## [Exercise brief]
Output range, inclusive: from the line containing "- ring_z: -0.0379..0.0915" to the line containing "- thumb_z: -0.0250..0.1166". Restate those lines from the data below word for word and only those.
......
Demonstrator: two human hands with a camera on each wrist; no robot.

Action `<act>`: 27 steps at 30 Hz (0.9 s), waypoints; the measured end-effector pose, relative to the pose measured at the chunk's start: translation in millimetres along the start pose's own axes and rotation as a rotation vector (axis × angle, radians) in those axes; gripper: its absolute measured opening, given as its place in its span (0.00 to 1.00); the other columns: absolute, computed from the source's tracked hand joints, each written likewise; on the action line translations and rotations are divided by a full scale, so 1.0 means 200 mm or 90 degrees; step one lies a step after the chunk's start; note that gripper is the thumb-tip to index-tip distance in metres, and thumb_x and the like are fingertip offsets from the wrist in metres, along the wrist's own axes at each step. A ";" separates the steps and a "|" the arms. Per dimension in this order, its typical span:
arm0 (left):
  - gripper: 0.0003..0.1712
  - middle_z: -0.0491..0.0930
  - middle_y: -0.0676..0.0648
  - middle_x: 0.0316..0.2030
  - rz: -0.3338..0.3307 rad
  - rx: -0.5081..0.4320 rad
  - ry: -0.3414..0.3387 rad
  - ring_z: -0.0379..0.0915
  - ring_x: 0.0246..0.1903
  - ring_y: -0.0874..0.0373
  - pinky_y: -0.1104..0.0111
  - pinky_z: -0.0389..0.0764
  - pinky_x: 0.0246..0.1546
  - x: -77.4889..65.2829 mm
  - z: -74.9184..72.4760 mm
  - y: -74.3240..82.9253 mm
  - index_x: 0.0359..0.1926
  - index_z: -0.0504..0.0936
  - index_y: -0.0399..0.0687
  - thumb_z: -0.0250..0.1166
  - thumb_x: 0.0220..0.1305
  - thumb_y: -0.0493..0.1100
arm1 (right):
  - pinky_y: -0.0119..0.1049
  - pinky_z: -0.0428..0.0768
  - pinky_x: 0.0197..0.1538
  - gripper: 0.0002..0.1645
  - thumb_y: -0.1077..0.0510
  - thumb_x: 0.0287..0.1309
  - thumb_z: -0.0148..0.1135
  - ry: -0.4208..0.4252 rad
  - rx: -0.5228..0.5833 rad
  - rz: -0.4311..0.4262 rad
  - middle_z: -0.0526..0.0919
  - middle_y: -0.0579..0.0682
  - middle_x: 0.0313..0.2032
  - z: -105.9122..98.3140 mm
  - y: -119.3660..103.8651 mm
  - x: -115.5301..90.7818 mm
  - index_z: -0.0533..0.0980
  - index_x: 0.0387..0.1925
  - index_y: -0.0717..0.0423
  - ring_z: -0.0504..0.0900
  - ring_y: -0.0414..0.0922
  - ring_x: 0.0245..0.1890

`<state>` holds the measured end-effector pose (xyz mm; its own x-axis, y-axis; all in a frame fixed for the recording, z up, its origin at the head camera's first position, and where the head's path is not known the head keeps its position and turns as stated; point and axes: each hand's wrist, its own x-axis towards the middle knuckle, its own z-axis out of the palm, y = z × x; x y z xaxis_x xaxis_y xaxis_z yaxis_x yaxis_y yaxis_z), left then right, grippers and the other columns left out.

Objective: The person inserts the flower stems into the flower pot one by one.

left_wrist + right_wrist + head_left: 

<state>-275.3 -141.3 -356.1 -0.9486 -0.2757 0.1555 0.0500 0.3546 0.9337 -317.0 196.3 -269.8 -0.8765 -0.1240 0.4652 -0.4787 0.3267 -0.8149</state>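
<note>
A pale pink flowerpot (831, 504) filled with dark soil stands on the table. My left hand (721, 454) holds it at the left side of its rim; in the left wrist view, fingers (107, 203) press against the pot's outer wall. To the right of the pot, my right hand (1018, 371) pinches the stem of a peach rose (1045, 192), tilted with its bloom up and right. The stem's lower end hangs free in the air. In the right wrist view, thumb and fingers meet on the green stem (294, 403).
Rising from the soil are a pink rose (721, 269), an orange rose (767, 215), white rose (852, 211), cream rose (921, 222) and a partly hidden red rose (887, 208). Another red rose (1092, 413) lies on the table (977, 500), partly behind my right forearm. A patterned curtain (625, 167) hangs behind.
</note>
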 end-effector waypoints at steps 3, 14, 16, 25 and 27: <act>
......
## [Result below]
  - ring_z: -0.0379..0.0915
  - ring_x: 0.0246..0.1903
  - ring_y: -0.0874..0.0373
  - pinky_y: -0.1104..0.0111
  - pinky_z: -0.0389..0.0764
  - pinky_x: 0.0246..0.1546
  - x: -77.4889..65.2829 mm
  - z: -74.9184..72.4760 mm
  - y: -74.3240..82.9253 mm
  - index_x: 0.0359..0.1926
  - index_z: -0.0504..0.0936
  - index_y: -0.0399..0.0687
  - thumb_z: -0.0250..0.1166

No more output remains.